Which to a lesser degree holds true for my experience as well. Most of my best VR victories in this tactically focused game were won through communication enabled teamwork. There are clearly some dudes in there bringing in real-world tactics and commanding their teams to victory, and I’m just happy getting to be a player in those people’s game because it's always a blast and you learn a lot. It has regularly made a difference.

Now here’s what the research says

So these were interesting questions to ask, but let's go back to what we had discussed the research saying and see what implications there might be now.

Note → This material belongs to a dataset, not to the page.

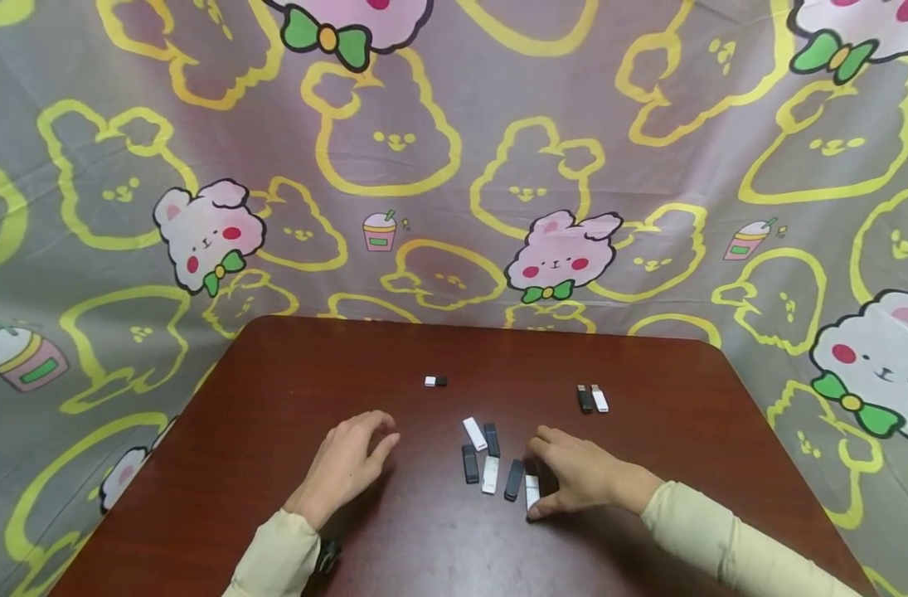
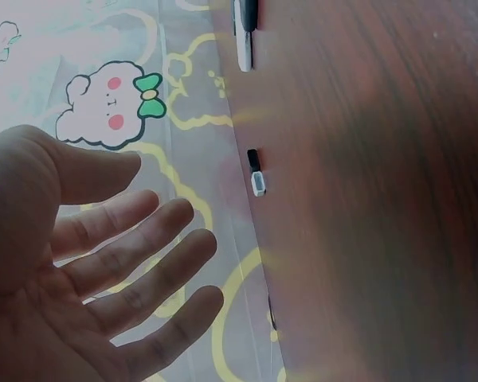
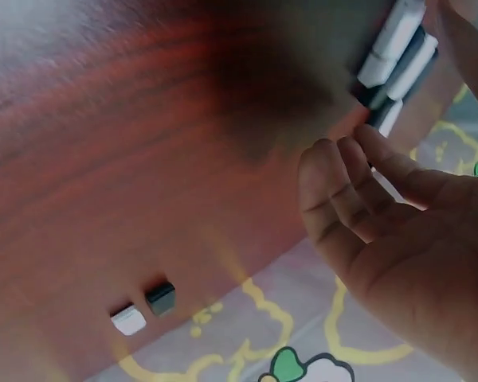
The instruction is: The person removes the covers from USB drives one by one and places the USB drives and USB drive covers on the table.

Does VR violence create violent individuals? No. It’s fun to worry but there’s no direct evidence of this, and so much like with their non-3D video game counterparts, violence likely has much more to do with the individual. However, studies of technologies within the range of VR have shown that increased immersion can lead to increased aggression which has been suggested that in excess could lead to personality changes. Still, like regular games, this is mostly only a risk for people at risk of developing or with existing violent tendencies.

Now, something we’ve yet to bring up directly: there’s a difference between learning how to perform violent acts and developing violent tendencies. We can learn the motions to draw, aim, fire, and reload a weapon to great effect, but that doesn’t come with it violent tendency changes. Same as how we can become momentarily more aggressive without developing a violent personality. So research pertaining to games and immersive technology and our exploration of the use of VR in other industrial settings have shown that, to this point, the effects of this platform can make people more aggressive, and that it can (independently) be used as a learning and training tool for real-life scenarios. But that’s as far as it goes.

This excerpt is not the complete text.